Start of Given data

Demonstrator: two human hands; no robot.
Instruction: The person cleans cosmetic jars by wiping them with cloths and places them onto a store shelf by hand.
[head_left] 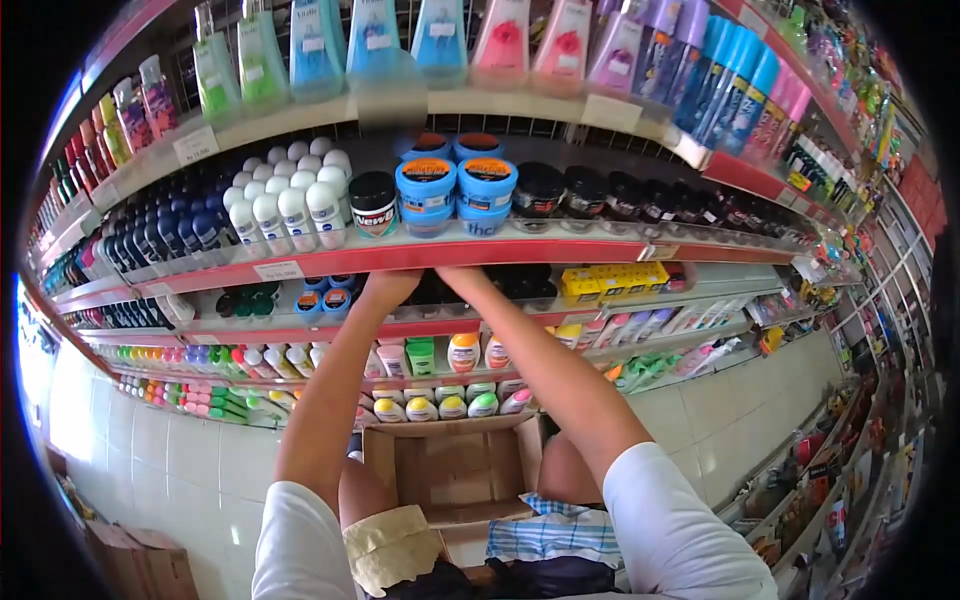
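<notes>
Both my arms reach forward to the shelf just below the red shelf edge [360, 262]. My left hand [396, 284] and my right hand [458, 277] are side by side, their fingers hidden under that edge. Dark round jars [522, 288] stand beside my right hand. To the left of my left hand are small blue jars with orange lids [336, 299]. On the shelf above stand stacked blue tubs with orange lids [427, 180] and a black-lidded jar [374, 205]. Whether my fingers hold anything is not visible.
White roll-on bottles [297, 222] and dark jars [585, 192] flank the tubs. Yellow boxes [615, 281] sit right of my right hand. An opened cardboard box [455, 430] lies between my legs. Another brown carton [150, 560] rests on the tiled floor [185, 470].
</notes>
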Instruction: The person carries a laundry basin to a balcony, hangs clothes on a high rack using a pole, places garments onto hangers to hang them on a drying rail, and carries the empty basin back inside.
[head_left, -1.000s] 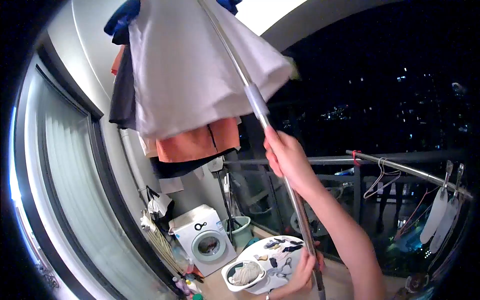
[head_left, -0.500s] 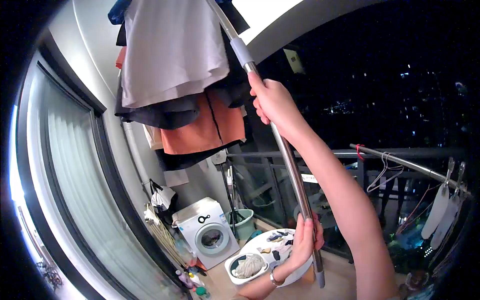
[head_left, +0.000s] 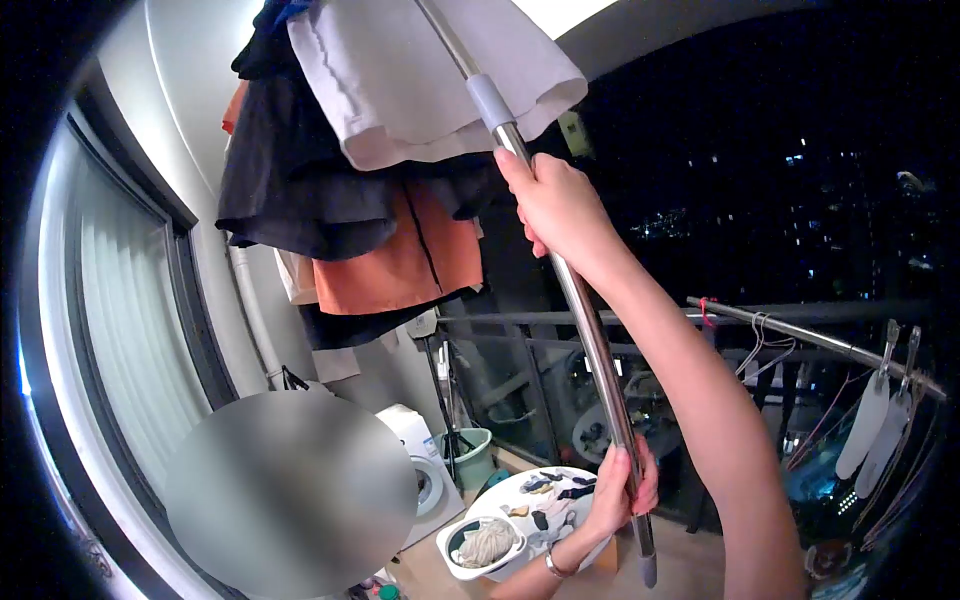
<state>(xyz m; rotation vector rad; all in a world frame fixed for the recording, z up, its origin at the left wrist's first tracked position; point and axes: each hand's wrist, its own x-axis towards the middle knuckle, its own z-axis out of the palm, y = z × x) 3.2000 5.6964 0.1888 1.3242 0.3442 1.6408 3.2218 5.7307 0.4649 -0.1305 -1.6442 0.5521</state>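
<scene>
A long metal telescopic pole [head_left: 593, 335] slants up across the middle, with a grey collar [head_left: 488, 102] on its upper part. My right hand [head_left: 562, 200] is closed around it just below that collar. Lower down, near the pole's bottom end, my left hand [head_left: 625, 488] is wrapped around it too; a bracelet sits on that wrist. At the top, the pole runs up in front of a white garment [head_left: 420, 90]; its upper end is out of view. Dark grey garments [head_left: 300, 190] and an orange one [head_left: 395, 260] hang behind the white cloth.
A white washing machine [head_left: 412, 440], a green bucket [head_left: 475, 460], a round white table [head_left: 570, 480] with small clothes, and a white basin [head_left: 450, 548] stand below. At right, a rail [head_left: 810, 338] holds hangers. A blurred patch covers the lower left. Glass doors [head_left: 130, 300] line the left.
The white garment has swung to the right and up, showing more of the dark garments. Both hands keep their hold on the pole. A blurred patch has appeared at lower left.
</scene>
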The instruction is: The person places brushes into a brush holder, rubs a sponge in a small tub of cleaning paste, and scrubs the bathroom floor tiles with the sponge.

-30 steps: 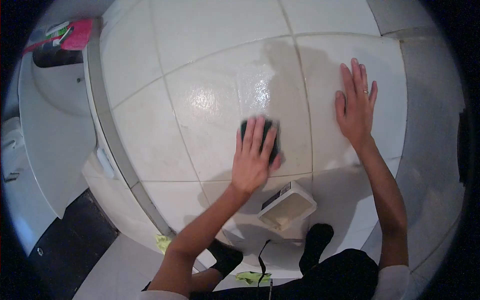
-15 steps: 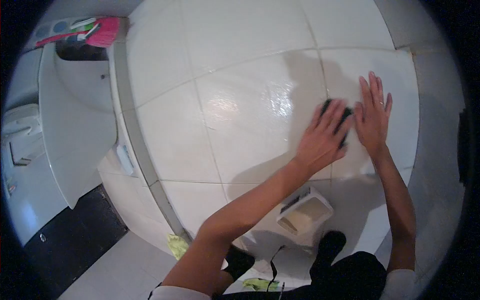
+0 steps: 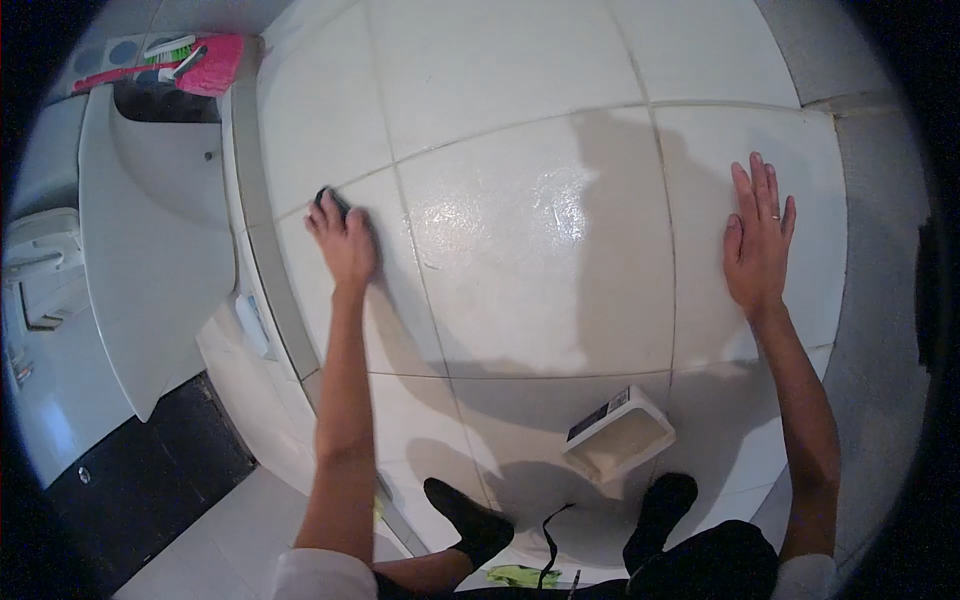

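My left hand (image 3: 347, 245) presses on a dark scouring pad (image 3: 326, 196), only a corner of which shows past the fingers. The pad rests on the white tiles (image 3: 500, 310), near a grout line at the left. Far to the right, my right hand (image 3: 757, 250) lies flat on the tiles with its fingers outstretched, a ring on one of them. Between my feet and the wet, shining patch stands a white plastic tub (image 3: 652, 405) with a dark label and something pale inside.
A raised ledge (image 3: 262, 245) borders the tiles on the left, beside a white washbasin (image 3: 165, 250). A pink item with brushes (image 3: 212, 65) lies at the top left. My dark-covered foot (image 3: 470, 522) and a yellow-green cloth (image 3: 525, 575) are at the bottom.
My left hand has swept the scouring pad from beside my right hand far across to the left. The right hand stays almost in place.
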`<action>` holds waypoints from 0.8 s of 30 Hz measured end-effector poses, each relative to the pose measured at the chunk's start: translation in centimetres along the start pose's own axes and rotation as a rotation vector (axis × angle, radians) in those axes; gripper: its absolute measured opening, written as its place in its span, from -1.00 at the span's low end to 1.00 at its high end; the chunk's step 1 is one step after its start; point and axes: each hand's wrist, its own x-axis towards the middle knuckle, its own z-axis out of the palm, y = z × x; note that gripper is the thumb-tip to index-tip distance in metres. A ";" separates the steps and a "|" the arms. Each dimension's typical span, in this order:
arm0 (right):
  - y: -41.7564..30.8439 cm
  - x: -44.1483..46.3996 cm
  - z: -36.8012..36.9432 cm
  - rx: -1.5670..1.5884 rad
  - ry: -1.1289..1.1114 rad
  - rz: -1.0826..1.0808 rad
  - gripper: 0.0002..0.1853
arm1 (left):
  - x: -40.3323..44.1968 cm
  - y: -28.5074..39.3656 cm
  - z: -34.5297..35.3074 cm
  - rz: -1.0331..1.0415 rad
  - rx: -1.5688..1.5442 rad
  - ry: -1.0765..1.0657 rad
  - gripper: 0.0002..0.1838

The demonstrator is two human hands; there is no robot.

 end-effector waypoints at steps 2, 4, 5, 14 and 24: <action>-0.2 0.2 0.1 0.006 0.006 -0.007 -0.36 | 0.2 7.5 0.8 0.190 -0.115 -0.027 -0.39; -0.1 0.1 0.1 0.001 -0.001 0.001 -0.35 | -1.4 16.8 4.2 0.417 -0.151 0.098 -0.41; 0.0 0.0 0.1 0.004 0.004 -0.006 -0.35 | -2.4 21.4 5.0 0.543 -0.190 0.041 -0.39; -0.1 0.0 0.2 0.020 0.031 -0.056 -0.38 | -1.7 22.9 5.9 0.672 -0.100 0.131 -0.46; -0.3 -0.1 0.1 0.048 0.047 -0.036 -0.35 | -1.6 21.7 5.6 0.606 -0.403 0.190 -0.43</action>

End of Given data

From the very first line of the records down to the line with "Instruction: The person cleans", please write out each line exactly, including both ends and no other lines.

Result of the exercise —
Demonstrator: two human hands; no robot.
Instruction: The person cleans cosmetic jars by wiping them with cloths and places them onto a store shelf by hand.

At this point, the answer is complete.